Я представила себе, как захожу в одно из шумных заведений с плохой музыкой, сползаю там со стула, как желе, и валяюсь на полу, содрогающемся от громких басов. Меня затошнило. Я облизала губы так, что съела бо́льшую часть помады.
* * *
Я сразу сказала, что не могу слушать рок-музыку, но это никого не волновало: она грохотала так, что казалось, будто конец света начался раньше срока, а мой переключатель как всегда барахлил.
На экране Ярона высветился обратный отсчет. Снова эти красные цифры, показывающие, сколько нам осталось до часа Х.
– Давно надо отключить. Поставил на ежедневное напоминание, когда еще верил во всю эту херню. – Ярон выключил экран и положил голову на сложенные на барной стойке руки.
– А теперь не веришь? – Я наконец снизила вокруг нас внешний звук, покрутив датчик на экране.
– Не-а. Ничего не будет. Никакого астероида. Забудь.

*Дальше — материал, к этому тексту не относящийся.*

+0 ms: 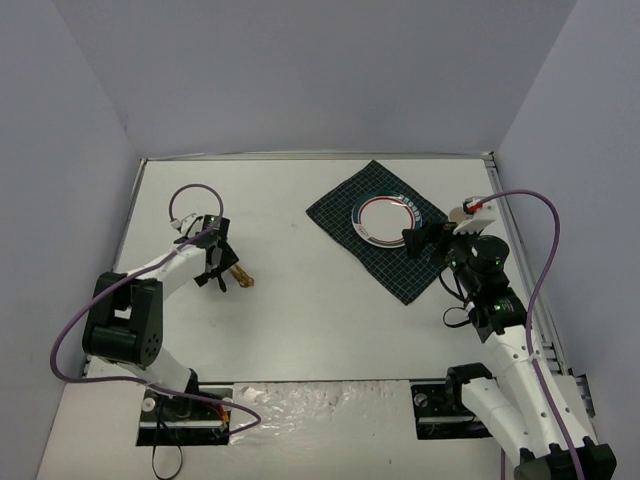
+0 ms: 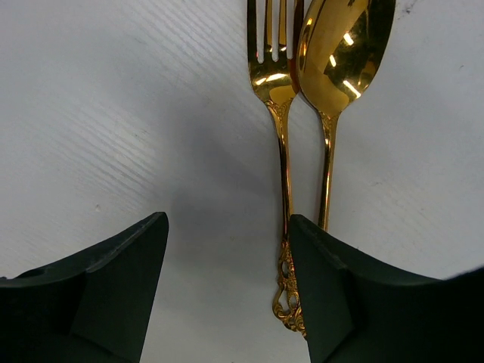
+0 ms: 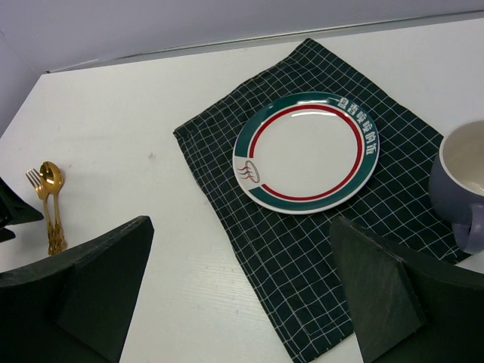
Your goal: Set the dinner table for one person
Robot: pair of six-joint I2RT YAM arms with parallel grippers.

Давно уже не слышала версии, что «ничего не будет». Все те же пятнадцать лет назад в сеть просочилась информация о том, что к Земле летит – о боже – астероид, сложное название которого мне так и не удалось запомнить, но я и не особенно старалась. А потом высшему начальству пришлось все признать. И «эксперты» из уже закрытых космических агентств, которые десятилетиями пиарили несуществующие разработки и снимали в кинопавильонах полеты в космос, все подтвердили. Через тридцать три года и три месяца будет Биг Бада Бум, и все наши проблемы отпадут. Только вот тридцать три года – это фиаско, потому что задолбаешься ждать. А теперь он говорит, что ничего не будет. Какая неслыханная дерзость! – прозвенел мой комический внутренний голос.
– Но есть доказательства.
– Не верь всему, что слышишь – это ты сама мне сказала. А теперь тупишь. Любые доказательства можно сфабриковать. Что-то когда-то кем-то было доказано, а мы верим, вопросов не задаем. Вот серьезно? Нам показали какие-то фото, какие-то графики с траекториями, которые никто не понял. Прикидываешь, сколько осталось людей с IQ выше сотни?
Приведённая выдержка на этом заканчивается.